Des photos de parties de pêche pour alibi
Les policiers mettent aussi la main sur des gants, une casquette et des talkies-walkies. Et un bien étrange dispositif électrique, composé d’un boîtier et laissant apparaître des fils. L’analyse des émetteurs-récepteurs révèle la présence d’un ADN féminin : celui d’une retraitée, victime d’un vol à la fausse qualité, au début du mois de mars 2021, à Nogent-sur-Marne (Val-de-Marne). Cette dernière avait été délestée de bijoux et de plus de deux cents Louis d’or pour un préjudice estimé à près de 65 000€ par le désormais trop connu trio de faux agent des eaux-faux policiers.

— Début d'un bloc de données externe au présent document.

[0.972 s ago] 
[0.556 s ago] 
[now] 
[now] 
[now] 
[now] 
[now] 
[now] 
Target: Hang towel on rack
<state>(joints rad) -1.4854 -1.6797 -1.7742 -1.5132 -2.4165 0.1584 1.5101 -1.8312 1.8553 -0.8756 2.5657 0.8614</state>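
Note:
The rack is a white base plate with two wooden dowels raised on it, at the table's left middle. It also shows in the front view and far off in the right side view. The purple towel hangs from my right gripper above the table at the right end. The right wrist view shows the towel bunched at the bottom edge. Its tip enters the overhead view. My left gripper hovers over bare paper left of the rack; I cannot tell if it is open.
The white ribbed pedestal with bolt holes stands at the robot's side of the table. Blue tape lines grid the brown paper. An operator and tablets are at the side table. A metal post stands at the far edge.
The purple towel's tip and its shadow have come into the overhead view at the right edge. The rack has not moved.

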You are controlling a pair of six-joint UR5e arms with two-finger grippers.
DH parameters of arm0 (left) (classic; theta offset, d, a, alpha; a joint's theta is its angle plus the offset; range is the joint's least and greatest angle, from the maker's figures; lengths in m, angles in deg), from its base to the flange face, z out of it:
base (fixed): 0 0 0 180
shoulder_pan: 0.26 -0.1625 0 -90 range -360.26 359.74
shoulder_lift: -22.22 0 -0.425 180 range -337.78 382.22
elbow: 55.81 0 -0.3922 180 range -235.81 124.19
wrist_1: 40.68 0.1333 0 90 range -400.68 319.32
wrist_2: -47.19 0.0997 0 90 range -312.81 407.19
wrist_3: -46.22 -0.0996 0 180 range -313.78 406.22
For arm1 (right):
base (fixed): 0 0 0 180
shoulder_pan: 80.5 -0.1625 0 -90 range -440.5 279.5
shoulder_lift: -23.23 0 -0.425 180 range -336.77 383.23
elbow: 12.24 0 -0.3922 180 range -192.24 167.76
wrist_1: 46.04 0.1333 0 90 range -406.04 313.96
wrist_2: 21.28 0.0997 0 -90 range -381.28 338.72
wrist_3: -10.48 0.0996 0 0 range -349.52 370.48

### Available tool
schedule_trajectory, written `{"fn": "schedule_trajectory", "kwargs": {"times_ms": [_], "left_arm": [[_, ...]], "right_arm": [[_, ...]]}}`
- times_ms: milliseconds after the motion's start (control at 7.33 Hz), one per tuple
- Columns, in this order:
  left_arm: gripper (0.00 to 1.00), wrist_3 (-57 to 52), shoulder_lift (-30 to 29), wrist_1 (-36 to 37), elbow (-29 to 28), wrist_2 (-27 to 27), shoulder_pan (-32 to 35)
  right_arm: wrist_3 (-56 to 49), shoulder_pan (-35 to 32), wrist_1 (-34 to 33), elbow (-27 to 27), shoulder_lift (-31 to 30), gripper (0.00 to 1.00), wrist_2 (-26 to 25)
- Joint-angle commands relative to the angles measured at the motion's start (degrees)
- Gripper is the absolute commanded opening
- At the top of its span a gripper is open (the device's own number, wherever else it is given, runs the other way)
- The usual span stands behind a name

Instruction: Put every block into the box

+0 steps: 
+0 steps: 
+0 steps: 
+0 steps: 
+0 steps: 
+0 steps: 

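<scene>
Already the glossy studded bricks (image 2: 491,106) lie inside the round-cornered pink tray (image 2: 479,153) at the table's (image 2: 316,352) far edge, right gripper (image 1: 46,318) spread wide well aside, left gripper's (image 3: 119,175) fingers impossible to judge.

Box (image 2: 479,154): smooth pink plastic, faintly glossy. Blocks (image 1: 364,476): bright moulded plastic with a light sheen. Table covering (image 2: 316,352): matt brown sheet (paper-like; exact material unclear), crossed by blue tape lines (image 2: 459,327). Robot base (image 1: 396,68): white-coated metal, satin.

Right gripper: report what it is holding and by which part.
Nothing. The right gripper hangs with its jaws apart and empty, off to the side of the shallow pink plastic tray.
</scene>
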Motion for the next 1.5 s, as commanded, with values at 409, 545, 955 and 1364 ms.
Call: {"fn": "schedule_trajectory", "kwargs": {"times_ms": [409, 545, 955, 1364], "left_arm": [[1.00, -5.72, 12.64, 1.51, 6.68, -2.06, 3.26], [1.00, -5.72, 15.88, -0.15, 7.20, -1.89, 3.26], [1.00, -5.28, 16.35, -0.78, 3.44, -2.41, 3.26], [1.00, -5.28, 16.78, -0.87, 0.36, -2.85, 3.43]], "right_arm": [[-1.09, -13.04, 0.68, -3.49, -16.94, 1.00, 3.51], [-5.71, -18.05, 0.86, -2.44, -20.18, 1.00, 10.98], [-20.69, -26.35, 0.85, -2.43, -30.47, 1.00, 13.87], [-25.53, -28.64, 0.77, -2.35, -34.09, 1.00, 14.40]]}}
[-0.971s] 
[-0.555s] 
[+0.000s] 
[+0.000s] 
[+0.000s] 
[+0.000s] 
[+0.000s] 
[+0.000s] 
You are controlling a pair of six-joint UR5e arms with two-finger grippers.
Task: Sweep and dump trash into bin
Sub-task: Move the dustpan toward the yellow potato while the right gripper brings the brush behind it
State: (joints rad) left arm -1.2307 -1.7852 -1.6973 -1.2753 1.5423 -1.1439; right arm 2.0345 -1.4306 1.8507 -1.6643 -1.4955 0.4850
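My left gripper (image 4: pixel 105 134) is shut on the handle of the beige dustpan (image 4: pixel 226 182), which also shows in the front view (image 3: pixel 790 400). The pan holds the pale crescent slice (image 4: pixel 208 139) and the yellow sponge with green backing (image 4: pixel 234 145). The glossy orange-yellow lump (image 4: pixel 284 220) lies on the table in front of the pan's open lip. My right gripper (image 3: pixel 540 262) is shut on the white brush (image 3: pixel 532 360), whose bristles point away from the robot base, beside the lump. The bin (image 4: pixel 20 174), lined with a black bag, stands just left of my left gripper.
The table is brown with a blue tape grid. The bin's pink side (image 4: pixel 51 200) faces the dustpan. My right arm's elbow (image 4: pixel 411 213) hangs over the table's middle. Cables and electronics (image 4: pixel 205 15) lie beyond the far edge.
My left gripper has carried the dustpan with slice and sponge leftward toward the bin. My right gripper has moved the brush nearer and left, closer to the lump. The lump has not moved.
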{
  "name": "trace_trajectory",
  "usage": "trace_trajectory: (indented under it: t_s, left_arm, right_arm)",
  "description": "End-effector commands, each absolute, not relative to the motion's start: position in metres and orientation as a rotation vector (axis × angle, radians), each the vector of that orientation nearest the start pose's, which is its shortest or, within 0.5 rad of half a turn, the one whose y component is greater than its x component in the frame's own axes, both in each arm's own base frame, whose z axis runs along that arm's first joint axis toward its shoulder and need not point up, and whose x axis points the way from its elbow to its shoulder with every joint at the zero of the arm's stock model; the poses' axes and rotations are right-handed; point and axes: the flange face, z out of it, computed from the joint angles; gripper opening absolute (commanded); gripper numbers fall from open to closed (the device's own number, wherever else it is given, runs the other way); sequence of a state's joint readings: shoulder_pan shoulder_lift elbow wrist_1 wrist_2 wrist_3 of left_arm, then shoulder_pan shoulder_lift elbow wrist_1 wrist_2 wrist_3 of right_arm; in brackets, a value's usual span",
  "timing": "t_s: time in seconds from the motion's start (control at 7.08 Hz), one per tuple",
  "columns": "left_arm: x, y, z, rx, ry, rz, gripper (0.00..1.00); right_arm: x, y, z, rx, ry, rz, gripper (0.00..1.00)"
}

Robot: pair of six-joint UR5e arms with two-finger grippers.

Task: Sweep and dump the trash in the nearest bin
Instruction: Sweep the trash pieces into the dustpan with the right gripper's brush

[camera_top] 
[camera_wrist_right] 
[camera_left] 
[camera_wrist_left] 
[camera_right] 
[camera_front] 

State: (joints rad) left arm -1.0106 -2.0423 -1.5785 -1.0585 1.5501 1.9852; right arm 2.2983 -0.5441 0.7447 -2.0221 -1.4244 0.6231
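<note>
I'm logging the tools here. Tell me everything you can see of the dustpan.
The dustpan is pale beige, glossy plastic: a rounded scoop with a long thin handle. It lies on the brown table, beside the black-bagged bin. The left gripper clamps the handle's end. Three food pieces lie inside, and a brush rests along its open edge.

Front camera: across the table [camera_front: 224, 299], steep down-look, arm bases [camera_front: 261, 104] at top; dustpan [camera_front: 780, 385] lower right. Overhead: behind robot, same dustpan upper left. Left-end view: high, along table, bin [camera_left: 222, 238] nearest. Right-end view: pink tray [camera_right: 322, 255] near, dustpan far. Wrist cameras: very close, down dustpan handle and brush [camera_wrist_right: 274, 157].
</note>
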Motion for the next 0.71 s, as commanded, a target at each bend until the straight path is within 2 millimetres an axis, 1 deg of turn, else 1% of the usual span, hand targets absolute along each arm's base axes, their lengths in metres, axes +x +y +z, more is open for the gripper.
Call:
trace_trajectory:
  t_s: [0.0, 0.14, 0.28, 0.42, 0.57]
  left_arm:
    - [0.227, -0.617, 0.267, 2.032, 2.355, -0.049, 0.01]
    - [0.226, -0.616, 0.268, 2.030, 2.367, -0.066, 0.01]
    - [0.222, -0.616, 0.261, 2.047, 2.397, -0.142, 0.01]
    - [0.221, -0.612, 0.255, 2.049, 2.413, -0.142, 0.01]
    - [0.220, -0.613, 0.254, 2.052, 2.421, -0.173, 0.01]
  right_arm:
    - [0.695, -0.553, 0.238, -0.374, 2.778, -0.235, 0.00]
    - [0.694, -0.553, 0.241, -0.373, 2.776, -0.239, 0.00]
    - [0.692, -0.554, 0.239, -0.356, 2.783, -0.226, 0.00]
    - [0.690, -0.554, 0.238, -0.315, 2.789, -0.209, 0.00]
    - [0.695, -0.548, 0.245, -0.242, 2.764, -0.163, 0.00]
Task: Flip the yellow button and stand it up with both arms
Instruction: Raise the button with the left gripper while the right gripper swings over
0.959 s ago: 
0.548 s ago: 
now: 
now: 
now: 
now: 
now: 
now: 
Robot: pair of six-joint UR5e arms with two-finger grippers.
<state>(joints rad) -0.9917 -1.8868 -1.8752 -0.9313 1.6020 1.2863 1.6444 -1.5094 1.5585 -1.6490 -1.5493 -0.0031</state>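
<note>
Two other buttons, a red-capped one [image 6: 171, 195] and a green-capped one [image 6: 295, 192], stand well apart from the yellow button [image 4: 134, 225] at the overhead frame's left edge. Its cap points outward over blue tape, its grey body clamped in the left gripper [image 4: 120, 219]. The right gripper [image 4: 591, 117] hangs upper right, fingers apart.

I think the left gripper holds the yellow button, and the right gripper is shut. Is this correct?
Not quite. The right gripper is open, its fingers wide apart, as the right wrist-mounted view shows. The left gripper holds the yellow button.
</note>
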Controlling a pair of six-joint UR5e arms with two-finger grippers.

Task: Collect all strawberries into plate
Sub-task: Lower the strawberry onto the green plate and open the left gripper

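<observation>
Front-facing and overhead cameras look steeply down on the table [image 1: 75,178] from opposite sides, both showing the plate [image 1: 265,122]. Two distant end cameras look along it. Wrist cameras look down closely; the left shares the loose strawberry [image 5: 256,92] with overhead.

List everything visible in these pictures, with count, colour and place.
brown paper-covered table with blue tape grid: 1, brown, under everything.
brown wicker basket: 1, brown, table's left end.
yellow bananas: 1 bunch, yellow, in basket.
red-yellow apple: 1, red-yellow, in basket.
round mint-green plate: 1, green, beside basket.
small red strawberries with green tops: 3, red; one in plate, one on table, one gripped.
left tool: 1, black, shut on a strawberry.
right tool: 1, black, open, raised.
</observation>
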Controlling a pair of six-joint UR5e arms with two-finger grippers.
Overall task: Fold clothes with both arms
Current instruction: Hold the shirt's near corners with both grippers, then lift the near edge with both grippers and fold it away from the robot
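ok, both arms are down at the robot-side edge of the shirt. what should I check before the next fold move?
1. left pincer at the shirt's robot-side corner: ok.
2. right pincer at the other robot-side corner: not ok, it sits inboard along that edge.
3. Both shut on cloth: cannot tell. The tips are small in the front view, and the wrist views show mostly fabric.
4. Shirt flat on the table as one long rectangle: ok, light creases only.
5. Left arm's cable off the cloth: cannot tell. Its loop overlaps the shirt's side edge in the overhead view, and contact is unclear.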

Après plusieurs mois de vaines recherches, les policiers de la BRB Versailles pensent avoir définitivement perdu sa trace, alors que « Tito » aurait passé quelques mois de villégiature en Espagne. Mais ce membre chevronné du grand banditisme refait surface au début du mois de décembre dernier et se présente chez les policiers versaillais. Il s’explique sur les faits reprochés. Le boîtier trouvé chez lui est un dispositif qui lui sert lors de passionnantes parties de pêche entre copains. Ce n’est surtout pas un dispositif destiné à berner les victimes et leur faire croire à un matériel sophistiqué utilisé pour détecter des fuites d’eau. Sûr de son alibi, Juanito Chainay fait même produire des photos de ses parties de pêche entre amis pour attester de sa bonne foi. On y distingue un « Tito » posant fièrement dans une barque, à peine mise à l’eau, ou canne à la main dans la parfaite tenue du pêcheur. Des clichés bucoliques qui ont fini par convaincre la juge de la Jirs Paris de le laisser en liberté, à l’issue de sa mise en examen. Toujours selon les informations d'Actu17, Juanito Chainay a également été entendu fin 2021, dans le cadre de l'enquête sur l'assassinat de Serge Lepage commis en janvier 2009 à son domicile de La Ville-du-Bois (Essonne).
Contacté, l'avocat de Juanito Chainay, Me David-Olivier Kaminski, n'a pas répondu à nos sollicitations.